Sabar dan Aminah merasa sedikit terbantu setelah Mun sudah bekerja merantau. Upah yang tidak seberapa diberikan oleh Mun pada mereka berdua seluruhnya. Sabar seringkali menyuruh anak sulungnya itu agar menyisakan uang gajian untuk kebutuhannya sendiri. Tetapi Mun menolak, ia ingin memberikan semua uang gajinya pada orang tuanya. Masalah dirinya biarlah tak apa, yang penting sudah makan saja alhamdulillah.
Melihat kebaikan yang diberikan oleh anaknya, Sabar merasa terharu sekaligus bersyukur karena memiliki anak yang berbakti padanya. Sehingga setiap sebulan sekali mereka mengadakan selametan kecil-kecilan satu keluarga, sekadar mengirim doa dan mendoakan Mun agar rejekinya lancar dan berkah, diberi rasa nyaman dan semangat, juga agar dijauhkan dari bala.

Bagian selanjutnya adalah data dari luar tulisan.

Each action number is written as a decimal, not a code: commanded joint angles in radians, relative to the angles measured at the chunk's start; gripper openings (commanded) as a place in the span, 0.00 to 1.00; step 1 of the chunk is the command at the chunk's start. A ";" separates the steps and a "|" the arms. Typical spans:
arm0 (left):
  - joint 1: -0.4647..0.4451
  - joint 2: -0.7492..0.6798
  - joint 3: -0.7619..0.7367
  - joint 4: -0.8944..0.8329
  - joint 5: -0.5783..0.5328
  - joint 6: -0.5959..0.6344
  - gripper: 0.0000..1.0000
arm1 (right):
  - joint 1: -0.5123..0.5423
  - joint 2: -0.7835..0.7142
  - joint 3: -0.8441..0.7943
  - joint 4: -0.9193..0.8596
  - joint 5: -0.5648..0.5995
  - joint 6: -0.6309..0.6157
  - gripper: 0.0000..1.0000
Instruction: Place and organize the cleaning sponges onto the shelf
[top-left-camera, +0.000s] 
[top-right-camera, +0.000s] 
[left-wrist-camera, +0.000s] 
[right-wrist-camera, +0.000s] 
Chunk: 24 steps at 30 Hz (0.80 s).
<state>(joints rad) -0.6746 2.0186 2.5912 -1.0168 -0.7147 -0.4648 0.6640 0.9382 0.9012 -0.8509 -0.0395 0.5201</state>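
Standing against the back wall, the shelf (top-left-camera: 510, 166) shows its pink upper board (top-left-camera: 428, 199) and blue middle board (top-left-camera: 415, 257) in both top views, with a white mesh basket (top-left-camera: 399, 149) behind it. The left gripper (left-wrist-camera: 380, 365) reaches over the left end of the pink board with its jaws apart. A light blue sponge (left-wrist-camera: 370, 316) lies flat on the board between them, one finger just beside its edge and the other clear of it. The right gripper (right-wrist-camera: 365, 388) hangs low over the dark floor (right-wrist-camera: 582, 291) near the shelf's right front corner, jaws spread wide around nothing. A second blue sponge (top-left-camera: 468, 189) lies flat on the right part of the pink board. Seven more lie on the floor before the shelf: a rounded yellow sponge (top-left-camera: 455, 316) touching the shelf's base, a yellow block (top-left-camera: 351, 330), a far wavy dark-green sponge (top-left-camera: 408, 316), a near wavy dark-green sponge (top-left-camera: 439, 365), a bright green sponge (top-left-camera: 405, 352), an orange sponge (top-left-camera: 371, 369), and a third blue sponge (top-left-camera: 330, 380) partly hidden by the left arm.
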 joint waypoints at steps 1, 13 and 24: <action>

Selametan malam ini seperti biasa, dihadiri oleh isteri dan kedua anaknya. Tetangga maupun sedulurnya tak ada yang tahu kalau mereka sedang menggelar doa bersama. Jika ada yang melihat/mendengar paling-paling mereka mengira kalau Sabar dan keluarganya sedang tahlilan kirim doa pada keluarga yang sudah meninggal. Padahal kenyataannya doa itu dikhususkan untuk anaknya yang sedang merantau. Ada beberapa jamuan seperti buah pisang, rambutan, juga makanan dengan porsi yang kecil dan sederhana yang cukup untuk mereka berempat.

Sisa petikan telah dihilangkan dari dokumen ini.